The data must be returned in full and exactly as given.

**SUPPLIED INFORMATION:**
BEGIN
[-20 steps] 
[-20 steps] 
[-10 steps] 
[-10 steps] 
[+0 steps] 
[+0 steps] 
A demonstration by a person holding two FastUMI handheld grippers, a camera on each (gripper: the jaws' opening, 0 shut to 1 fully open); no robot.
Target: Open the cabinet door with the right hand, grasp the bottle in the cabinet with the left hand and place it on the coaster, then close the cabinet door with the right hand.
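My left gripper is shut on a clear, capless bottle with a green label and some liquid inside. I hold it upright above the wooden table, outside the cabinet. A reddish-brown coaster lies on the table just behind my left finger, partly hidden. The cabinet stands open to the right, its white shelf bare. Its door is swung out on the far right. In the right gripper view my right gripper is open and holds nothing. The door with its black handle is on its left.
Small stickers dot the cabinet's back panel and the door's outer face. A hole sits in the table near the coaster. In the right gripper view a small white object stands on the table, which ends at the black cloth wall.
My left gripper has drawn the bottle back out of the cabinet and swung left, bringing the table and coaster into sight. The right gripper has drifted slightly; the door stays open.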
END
**WRITTEN SOLUTION:**
[-20 steps] 
[-20 steps] 
[-10 steps] 
[-10 steps] 
[+0 steps] 
[+0 steps] 
A demonstration by a person holding two FastUMI handheld grippers, a camera on each (gripper: the jaws' opening, 0 shut to 1 fully open); no robot.
Target: Open the cabinet door with the right hand, grasp the bottle in the cabinet with the left hand and place it on the coaster, then close the cabinet door with the right hand.
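My left gripper is shut on a clear, capless bottle with a green label and some liquid inside. I hold it upright above the wooden table, outside the cabinet. A reddish-brown coaster lies on the table just behind my left finger, partly hidden. The cabinet stands open to the right, its white shelf bare. Its door is swung out on the far right. In the right gripper view my right gripper is open and holds nothing. The door with its black handle is on its left.
Small stickers dot the cabinet's back panel and the door's outer face. A hole sits in the table near the coaster. In the right gripper view a small white object stands on the table, which ends at the black cloth wall.
My left gripper has drawn the bottle back out of the cabinet and swung left, bringing the table and coaster into sight. The right gripper has drifted slightly; the door stays open.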

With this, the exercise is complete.